■ Action item:
An exact, complete printout of the listing is wanted, minus its images.

##############################

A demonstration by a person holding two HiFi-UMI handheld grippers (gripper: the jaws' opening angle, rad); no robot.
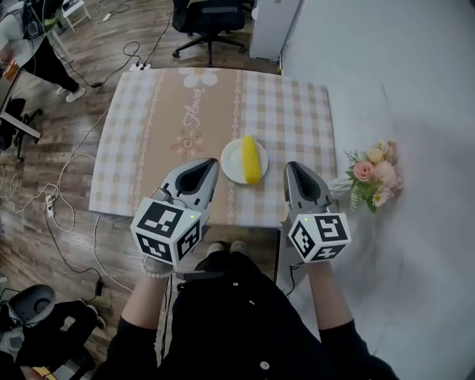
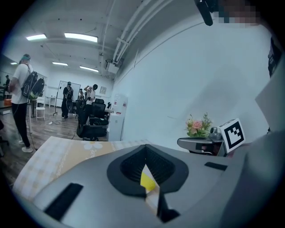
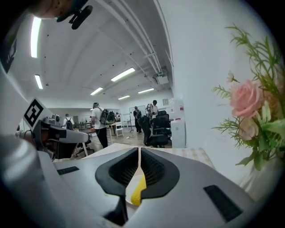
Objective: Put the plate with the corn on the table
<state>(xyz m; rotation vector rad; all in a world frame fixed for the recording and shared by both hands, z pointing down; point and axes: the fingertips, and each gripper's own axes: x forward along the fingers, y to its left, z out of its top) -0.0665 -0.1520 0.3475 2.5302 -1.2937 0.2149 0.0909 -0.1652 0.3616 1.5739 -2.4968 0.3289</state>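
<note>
A white plate (image 1: 231, 165) carrying a yellow corn cob (image 1: 251, 159) rests on the checked tablecloth (image 1: 289, 111), near the table's front edge. My left gripper (image 1: 210, 165) hovers just left of the plate, jaws together with nothing held. To the plate's right, my right gripper (image 1: 295, 165) is likewise shut and empty. In the left gripper view the corn (image 2: 148, 180) shows through the slit behind the closed tips (image 2: 145, 147). The right gripper view also shows the corn (image 3: 137, 191) below its closed tips (image 3: 139, 149).
A bunch of pink flowers (image 1: 375, 174) stands off the table's right edge, beside the right gripper. A black office chair (image 1: 211, 18) is beyond the far edge. Cables (image 1: 67, 185) run over the wooden floor at the left, where a person (image 1: 30, 44) stands.
</note>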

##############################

■ Task output:
A demonstration by a person holding two HiFi-UMI handheld grippers (gripper: the jaws' opening angle, rad); no robot.
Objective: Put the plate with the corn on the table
<state>(xyz m; rotation vector rad; all in a world frame fixed for the recording and shared by both hands, z pointing down; point and axes: the fingertips, and each gripper's own axes: x forward along the fingers, y to its left, z out of its top) -0.0665 -0.1520 0.3475 2.5302 -1.2937 0.2149 0.0909 -0.1652 0.3616 1.5739 -2.4968 0.3289</state>
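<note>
A white plate (image 1: 231, 165) carrying a yellow corn cob (image 1: 251, 159) rests on the checked tablecloth (image 1: 289, 111), near the table's front edge. My left gripper (image 1: 210, 165) hovers just left of the plate, jaws together with nothing held. To the plate's right, my right gripper (image 1: 295, 165) is likewise shut and empty. In the left gripper view the corn (image 2: 148, 180) shows through the slit behind the closed tips (image 2: 145, 147). The right gripper view also shows the corn (image 3: 137, 191) below its closed tips (image 3: 139, 149).
A bunch of pink flowers (image 1: 375, 174) stands off the table's right edge, beside the right gripper. A black office chair (image 1: 211, 18) is beyond the far edge. Cables (image 1: 67, 185) run over the wooden floor at the left, where a person (image 1: 30, 44) stands.
</note>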

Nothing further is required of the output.